Excessive eating often leads to obesity. Although a variety of neurotransmitters and brain regions are involved in modulating food intake, a role of accumbal dopamine is thought to be critical for several aspects of this behavior. Since 18-methoxycoronaridine (18-MC), a selective antagonist of alpha3beta4 nicotinic receptors, was previously shown to alter dopamine release in the nucleus accumbens in response to chronic injections of cocaine and morphine, this drug could be a promising therapy for abnormal eating behavior.
Assess the effect of 18-MC on the consumption of sucrose (15%) vs. water in a self-administration paradigm and on the intake of freely available palatable fluids (i.e., 5% sucrose, 0.1% saccharin, and 0.6% saline solutions) as well as on water intake. Determine whether repeated administration of 18-MC (20 mg/kg i.p.) affects weight gain, food intake, and fat deposition in rats drinking 30% sucrose solution.

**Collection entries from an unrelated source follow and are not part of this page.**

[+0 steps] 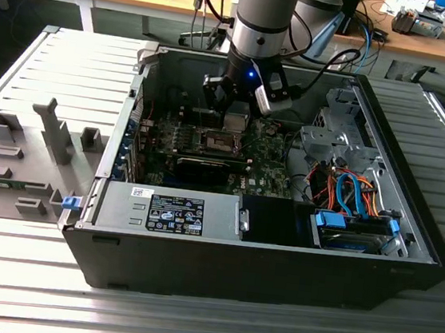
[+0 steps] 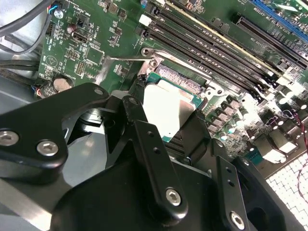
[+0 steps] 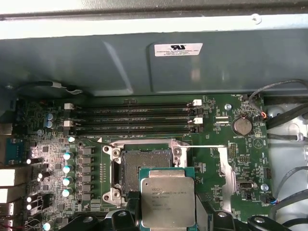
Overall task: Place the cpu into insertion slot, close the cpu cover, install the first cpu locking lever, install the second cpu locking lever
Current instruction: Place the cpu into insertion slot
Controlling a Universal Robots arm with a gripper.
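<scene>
One cpu [image 3: 167,202] sat clenched in the claw [image 1: 235,122], hovering over the board [image 3: 216,130] just off the open slot [image 3: 142,166], so setting it well would, I judged, mean centring it, keeping it level and square with that slot, then lowering without any force.

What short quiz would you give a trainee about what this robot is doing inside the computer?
1. True or false: the cpu already sits in the insertion slot.
2. What does the gripper hold? A a screwdriver; B the cpu; C a bolt.
3. Fill the gap: the circuit board around the slot is ___.
Key: 1 false, the slot lies empty; 2 B; 3 green.
</scene>
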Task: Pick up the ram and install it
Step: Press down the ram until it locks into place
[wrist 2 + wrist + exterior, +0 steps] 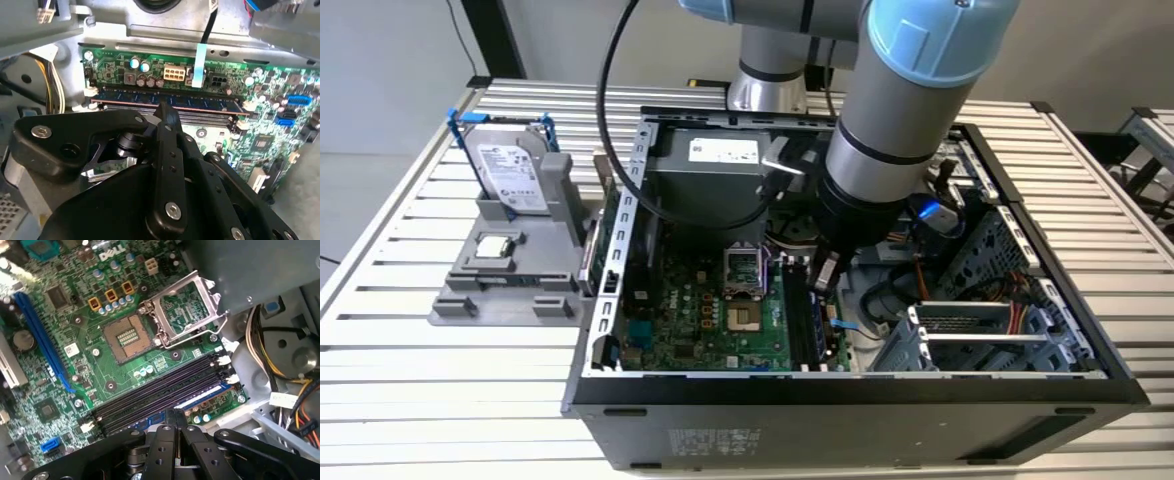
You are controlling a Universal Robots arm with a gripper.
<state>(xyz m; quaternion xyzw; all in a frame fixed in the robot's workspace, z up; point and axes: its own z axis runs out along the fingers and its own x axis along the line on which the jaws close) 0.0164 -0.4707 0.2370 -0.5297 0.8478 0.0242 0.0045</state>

Acute administration of 18-MC (10-40 mg/kg i.p.) reduced operant responding for sucrose and decreased ad libitum ingestion of sucrose, saccharin, and saline. The highest dose of 18-MC also reduced consumption of water when palatable fluids were not available. In rats having unlimited access to sucrose (30%), chronic treatment with 18-MC (20 mg/kg i.p.) prevented sucrose-induced increases in body weight, decreased fat deposition, and reduced consumption of sucrose while not altering food intake.
These data suggest that antagonism of alpha3beta4 nicotinic receptors may be involved in the regulation of intake of palatable substances regardless of its caloric value and may participate in maintaining obesity.